# ABOUT THIS EXERCISE:
In your copy of the data, include no pictures and alter nothing else.

---------- PROVIDED DATA

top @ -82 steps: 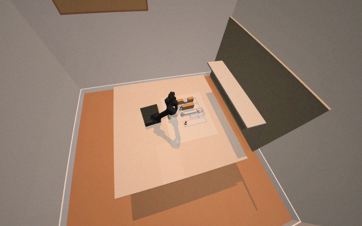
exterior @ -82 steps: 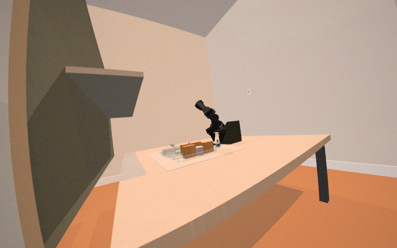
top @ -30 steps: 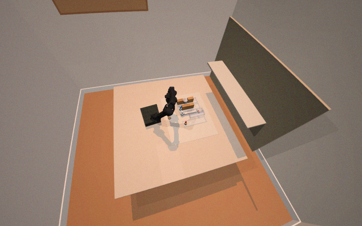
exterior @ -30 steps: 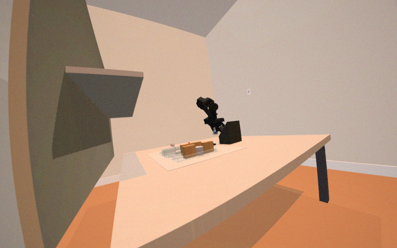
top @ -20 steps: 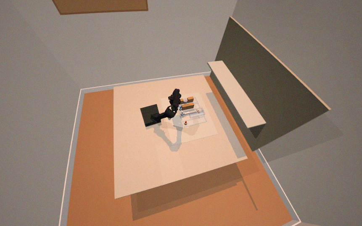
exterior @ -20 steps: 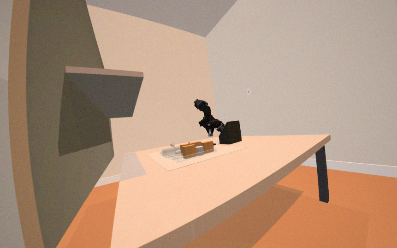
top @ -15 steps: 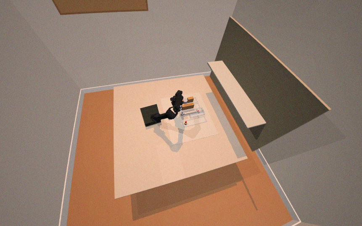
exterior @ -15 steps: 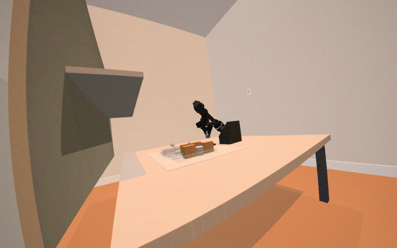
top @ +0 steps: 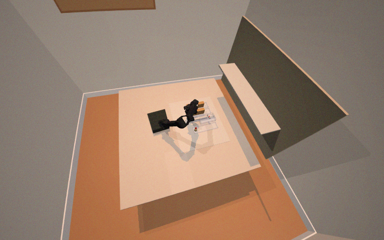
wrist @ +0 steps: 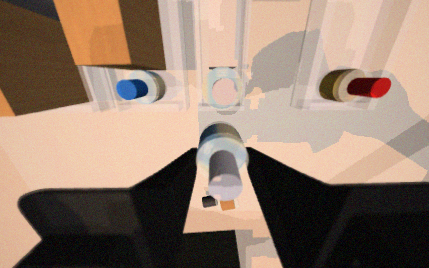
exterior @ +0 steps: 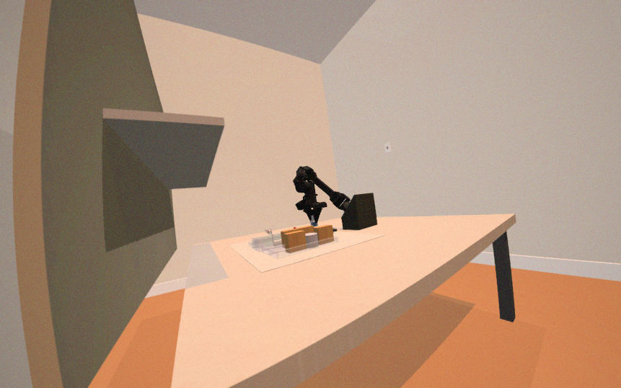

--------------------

# ANSWER BOX:
top @ -82 steps: 
exterior @ -82 steps: 
top @ -30 steps: 
exterior @ -30 steps: 
top @ -20 steps: 
exterior @ -20 steps: 
top @ -15 steps: 
exterior @ -15 steps: 
top @ +0 steps: 
wrist @ +0 steps: 
exterior @ +0 steps: 

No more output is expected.